Comment assurer la prise en charge d’un syndrome d’apnées obstructives du sommeil (SAOS) chez une personne vivant un diabète ? Cette question est au cœur de recommandations rendues publiques en septembre et rédigées à l’initiative de la Société Francophone du Diabète (SFD), avec la participation de la Société Française de Recherche et Médecine du Sommeil (SFRMS) et de la Société de Pneumologie de Langue Française (SPLF). « Davantage que de recommandations, il s’agit d’une prise de position de la part de ces trois sociétés savantes », précise la Pr Anne-Laure Borel (département d’Endocrinologie, Diabétologie, Nutrition à l’hôpital universitaire Grenoble Alpes), première signataire de ce texte.
« Nous sommes partis du constat que les patients ayant un diabète, que ce soit de type 1 ou 2, sont fréquemment porteurs d’un SAOS et qu’il y a des interactions entre les deux pathologies.

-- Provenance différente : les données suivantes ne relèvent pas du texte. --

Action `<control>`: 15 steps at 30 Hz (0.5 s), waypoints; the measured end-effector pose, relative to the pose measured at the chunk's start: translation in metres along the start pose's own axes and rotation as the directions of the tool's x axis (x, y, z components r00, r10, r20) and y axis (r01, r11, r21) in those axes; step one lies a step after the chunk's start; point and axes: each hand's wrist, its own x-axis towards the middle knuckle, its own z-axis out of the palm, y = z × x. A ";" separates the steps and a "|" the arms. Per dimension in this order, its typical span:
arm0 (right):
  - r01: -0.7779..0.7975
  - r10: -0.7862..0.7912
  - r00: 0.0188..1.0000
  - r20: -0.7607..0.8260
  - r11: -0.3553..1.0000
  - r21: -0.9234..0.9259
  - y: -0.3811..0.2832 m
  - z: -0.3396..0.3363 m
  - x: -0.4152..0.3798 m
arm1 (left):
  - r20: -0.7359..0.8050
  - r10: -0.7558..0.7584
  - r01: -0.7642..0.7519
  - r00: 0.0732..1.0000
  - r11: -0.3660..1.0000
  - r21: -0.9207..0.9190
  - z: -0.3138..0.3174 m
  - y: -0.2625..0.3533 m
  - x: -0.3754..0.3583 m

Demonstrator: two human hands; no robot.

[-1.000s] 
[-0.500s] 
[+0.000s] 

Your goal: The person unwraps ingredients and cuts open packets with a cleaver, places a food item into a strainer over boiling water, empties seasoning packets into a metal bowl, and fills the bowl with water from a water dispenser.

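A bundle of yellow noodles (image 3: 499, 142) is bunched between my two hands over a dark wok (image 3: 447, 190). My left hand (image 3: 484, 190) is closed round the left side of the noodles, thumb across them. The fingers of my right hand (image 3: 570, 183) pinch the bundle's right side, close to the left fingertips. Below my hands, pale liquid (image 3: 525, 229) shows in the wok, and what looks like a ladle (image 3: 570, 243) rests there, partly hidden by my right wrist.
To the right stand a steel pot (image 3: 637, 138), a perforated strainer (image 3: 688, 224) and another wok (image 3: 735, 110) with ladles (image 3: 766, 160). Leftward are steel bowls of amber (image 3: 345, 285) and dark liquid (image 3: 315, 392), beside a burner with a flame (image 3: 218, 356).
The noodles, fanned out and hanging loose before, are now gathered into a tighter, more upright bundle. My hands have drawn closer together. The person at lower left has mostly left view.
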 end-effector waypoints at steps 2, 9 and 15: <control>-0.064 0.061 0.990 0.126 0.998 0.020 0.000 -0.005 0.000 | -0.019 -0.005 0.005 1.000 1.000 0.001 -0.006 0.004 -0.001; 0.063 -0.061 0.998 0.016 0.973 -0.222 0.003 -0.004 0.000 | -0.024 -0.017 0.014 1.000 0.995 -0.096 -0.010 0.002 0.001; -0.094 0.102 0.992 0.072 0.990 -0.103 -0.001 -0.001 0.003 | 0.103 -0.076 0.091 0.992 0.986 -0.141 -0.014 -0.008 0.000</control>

Il nous est apparu nécessaire de faire le point sur ces interactions et sur les effets d’un traitement dans ce contexte. Le but est aussi de proposer un dépistage ciblé pour déterminer quels patients nous devons adresser à nos collègues spécialistes du sommeil », détaille la Pr Borel.
Une prévalence élevée
Plusieurs études ont permis d’évaluer la prévalence des troubles respiratoires du sommeil (TRS) chez les patients ayant un diabète. Dans le type 2, elle varie selon les populations étudiées, de 58 à 86 % pour un index apnées hypopnées (IAH) > 5 événements/h, et de 18 à 53,1 % pour les formes modérées et sévères. Et, dans une méta-analyse récente, la prévalence des TRS est évaluée à 16,7 % en moyenne chez les diabétiques de type 1.
« Nous faisons le constat qu’un patient atteint d’un SAOS présente d’abord des risques propres liés à cette pathologie. Les symptômes ressentis peuvent être très sévères : fatigue diurne, somnolence avec un risque d’accident de la route, altération conséquente de la qualité de vie. On recense aussi des syndromes dépressifs, troubles mnésiques ou de la libido. Le SAOS représente également un risque de développer une HTA résistante aux traitements et donc une élévation du risque cardiovasculaire », souligne la Pr Borel.
Un traitement bien évalué
En 2014, la Haute Autorité de Santé (HAS) a recommandé d’initier un traitement chez les patients ayant au moins trois symptômes parmi lesquels une somnolence diurne, des ronflements sévères et quotidiens, une sensation d’étouffement ou de suffocation pendant le sommeil, une fatigue diurne, une nycturie ou des céphalées et un IAH > 30 événements/h. Dans ce cas, le principal traitement repose sur l’utilisation durant la nuit d’un appareil de pression positive continue (PPC). « Elle permet une nette amélioration de la qualité de vie avec une baisse de la somnolence et du risque accidentogène. On dispose de forts niveaux de preuves (avec des méta-analyses d’essais randomisés contrôlés) montrant qu'elle améliore aussi le niveau de tension artérielle, en particulier chez les patients ayant une HTA résistante. Des études de cohorte et des sous-groupes dans des essais randomisés ont aussi montré que le traitement améliorait l’insulinorésistance. D’autres études de cohorte avaient enfin montré qu’on pouvait améliorer l’hémoglobine glyquée des patients diabétiques mais cela n’a pas été confirmé par des essais randomisés contrôlés. On ne peut pas donc dire qu’on traite le diabète en traitant l’apnée du sommeil », souligne la Pr Borel.
Il y a peu d'études au sujet de l'effet de la PPC sur les complications, « seulement une ou deux études de cohorte montrant que le traitement pourrait limiter leur aggravation. Mais il s’agit de débuts de preuves encore balbutiantes », souligne la Pr Borel.
Quatre raisons pour dépister
Le dépistage, quant à lui, doit s’appuyer sur un principe de réalité. « Ce qui est déterminant, c’est de soulager les symptômes. Il faut donc dépister les symptômes évocateurs d’une apnée du sommeil chez tous les patients avec un diabète de type 1 et 2. En présence de trois symptômes, il est licite de faire un enregistrement, explique la Pr Borel. Mais il existe aussi quatre situations où cet enregistrement nous paraît justifié, même en l’absence de symptômes : chez les patients présentant une HTA résistante ; en cas d'aggravation rapide des complications microvasculaires (dans l’objectif d’améliorer leur contrôle tensionnel puisqu’il participe à la progression de ces complications) ; quand il y a une forte insulinorésistance et enfin chez les conducteurs professionnels ».
Entretien avec la Pr Anne-Laure Borel (département d’Endocrinologie, Diabétologie, Nutrition à l’hôpital universitaire Grenoble Alpes).